== Segment start ==
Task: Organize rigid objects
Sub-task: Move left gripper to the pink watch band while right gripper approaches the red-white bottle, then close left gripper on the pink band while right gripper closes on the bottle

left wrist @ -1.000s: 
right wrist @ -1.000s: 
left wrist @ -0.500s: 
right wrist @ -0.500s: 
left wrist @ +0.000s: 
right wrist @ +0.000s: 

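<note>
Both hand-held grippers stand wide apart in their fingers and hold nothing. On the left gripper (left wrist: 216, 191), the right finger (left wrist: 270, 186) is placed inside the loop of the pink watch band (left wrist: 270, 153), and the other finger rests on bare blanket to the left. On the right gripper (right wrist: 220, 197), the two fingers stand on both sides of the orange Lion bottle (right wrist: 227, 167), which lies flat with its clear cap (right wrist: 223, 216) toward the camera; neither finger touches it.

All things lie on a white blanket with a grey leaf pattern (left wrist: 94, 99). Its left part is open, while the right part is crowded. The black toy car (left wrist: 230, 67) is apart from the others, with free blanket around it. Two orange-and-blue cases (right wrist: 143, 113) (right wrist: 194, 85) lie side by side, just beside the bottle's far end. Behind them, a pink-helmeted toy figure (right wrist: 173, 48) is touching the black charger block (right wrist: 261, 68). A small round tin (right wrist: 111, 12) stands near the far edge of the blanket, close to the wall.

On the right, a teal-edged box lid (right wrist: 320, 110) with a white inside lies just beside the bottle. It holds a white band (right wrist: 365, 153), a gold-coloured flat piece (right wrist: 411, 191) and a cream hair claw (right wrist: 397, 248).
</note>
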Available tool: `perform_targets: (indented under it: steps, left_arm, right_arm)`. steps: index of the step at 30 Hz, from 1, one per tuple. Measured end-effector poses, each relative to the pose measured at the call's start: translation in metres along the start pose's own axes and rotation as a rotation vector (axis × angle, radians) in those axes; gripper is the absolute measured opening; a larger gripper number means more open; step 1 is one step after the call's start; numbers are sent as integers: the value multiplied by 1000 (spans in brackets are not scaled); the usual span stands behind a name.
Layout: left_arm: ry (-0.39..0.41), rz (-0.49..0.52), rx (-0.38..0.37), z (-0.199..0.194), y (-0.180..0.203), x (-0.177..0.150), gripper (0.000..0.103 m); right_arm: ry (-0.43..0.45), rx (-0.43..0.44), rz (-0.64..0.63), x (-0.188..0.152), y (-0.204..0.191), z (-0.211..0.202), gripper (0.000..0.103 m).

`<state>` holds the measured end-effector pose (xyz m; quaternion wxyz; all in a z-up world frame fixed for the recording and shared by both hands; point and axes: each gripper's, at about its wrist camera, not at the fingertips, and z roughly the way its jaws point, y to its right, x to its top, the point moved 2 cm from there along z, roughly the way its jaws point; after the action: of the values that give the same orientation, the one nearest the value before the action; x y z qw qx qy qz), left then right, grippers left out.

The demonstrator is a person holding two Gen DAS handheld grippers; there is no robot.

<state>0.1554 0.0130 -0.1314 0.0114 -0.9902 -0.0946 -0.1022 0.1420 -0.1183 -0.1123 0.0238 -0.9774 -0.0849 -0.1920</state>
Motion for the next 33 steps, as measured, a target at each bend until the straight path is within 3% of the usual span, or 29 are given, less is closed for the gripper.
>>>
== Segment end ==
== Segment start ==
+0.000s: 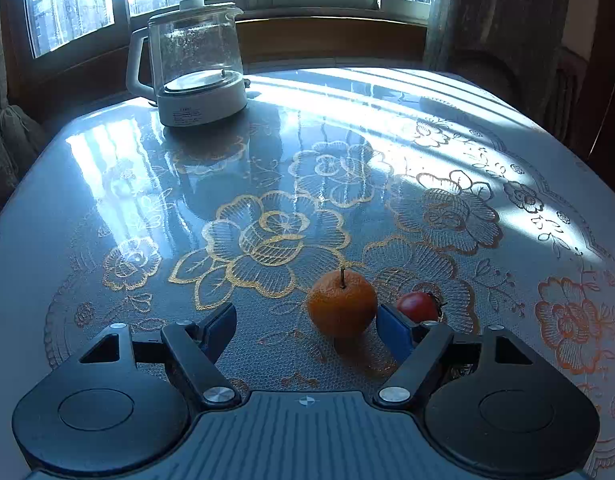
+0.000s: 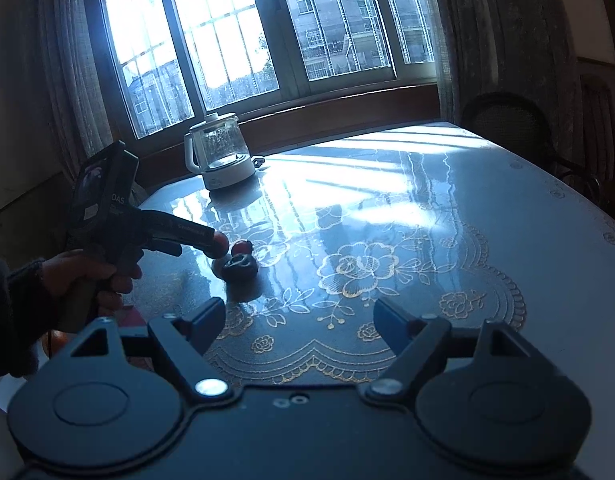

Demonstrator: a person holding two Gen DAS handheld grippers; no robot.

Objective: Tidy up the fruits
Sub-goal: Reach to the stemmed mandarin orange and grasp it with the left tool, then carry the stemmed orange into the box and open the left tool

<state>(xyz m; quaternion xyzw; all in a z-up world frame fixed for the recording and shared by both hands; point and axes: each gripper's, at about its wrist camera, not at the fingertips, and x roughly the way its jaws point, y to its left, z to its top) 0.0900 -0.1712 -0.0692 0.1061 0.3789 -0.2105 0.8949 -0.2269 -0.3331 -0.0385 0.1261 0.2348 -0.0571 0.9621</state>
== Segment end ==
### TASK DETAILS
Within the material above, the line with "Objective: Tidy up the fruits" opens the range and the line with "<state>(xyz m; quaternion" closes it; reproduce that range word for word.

### RESPONSE
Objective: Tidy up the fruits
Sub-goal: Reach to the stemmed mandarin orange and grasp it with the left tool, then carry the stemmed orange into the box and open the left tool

<state>(xyz m; quaternion xyzw; all in a z-up world frame fixed for the recording and shared by both hands; point and axes: each gripper's, at about its wrist camera, not at the fingertips, and x roughly the way its jaws point, y to its left, z to its top) 0.0900 -0.1712 -0.0692 0.1061 0.3789 -0.2105 0.8949 -0.2269 -0.3331 -0.0385 0.1261 0.2348 -0.0571 0.9621</state>

The work on this exercise has been completed.